Minister Foley allocates over €320,000 to strengthen prevention and early intervention services for children and young people
- Foilsithe:
- An t-eolas is déanaí:
€329,625 in Dormant Accounts funding awarded to 13 community and voluntary projects under the 2025 What Works Enhancing Quality Fund
The Minister for Children, Disability and Equality, Norma Foley T.D., has announced €329,625 in Dormant Accounts funding for 13 community and voluntary organisations across Ireland. The funding, allocated under the 2025 What Works Enhancing Quality Fund, will support organisations to strengthen prevention and early intervention services for children, young people and families.
The investment supports initiatives in areas such as mental health, parenting support, bereavement services, social inclusion, domestic violence prevention, early childhood development and trauma-informed practice. The 13 successful projects were selected from 119 eligible applications following an independent assessment process.
Announcing the allocations, Minister Foley said:
“This funding is a direct investment in Ireland’s children and young people.
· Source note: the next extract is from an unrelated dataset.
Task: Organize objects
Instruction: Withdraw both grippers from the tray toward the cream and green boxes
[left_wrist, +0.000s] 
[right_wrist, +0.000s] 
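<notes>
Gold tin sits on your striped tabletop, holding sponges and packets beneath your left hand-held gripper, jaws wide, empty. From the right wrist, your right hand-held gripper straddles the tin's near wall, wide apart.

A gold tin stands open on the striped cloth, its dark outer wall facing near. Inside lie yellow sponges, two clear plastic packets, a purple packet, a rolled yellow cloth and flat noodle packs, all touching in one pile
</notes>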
Through the What Works initiative, we are targeting Dormant Account funding towards the services that can have the greatest impact, ensuring organisations delivering high-quality, evidence-informed supports have what they need to make a real and lasting difference for children, young people and families across the country.”
The Minister of State, Jerry Buttimer T.D, for the Department of Rural and Community Development and the Gaeltacht, the department that oversees the Dormant Account Fund, noted:
“The Dormant Accounts Fund has continually aided the most vulnerable in society. I am particularly pleased to see funding for this measure that will benefit young people across the country”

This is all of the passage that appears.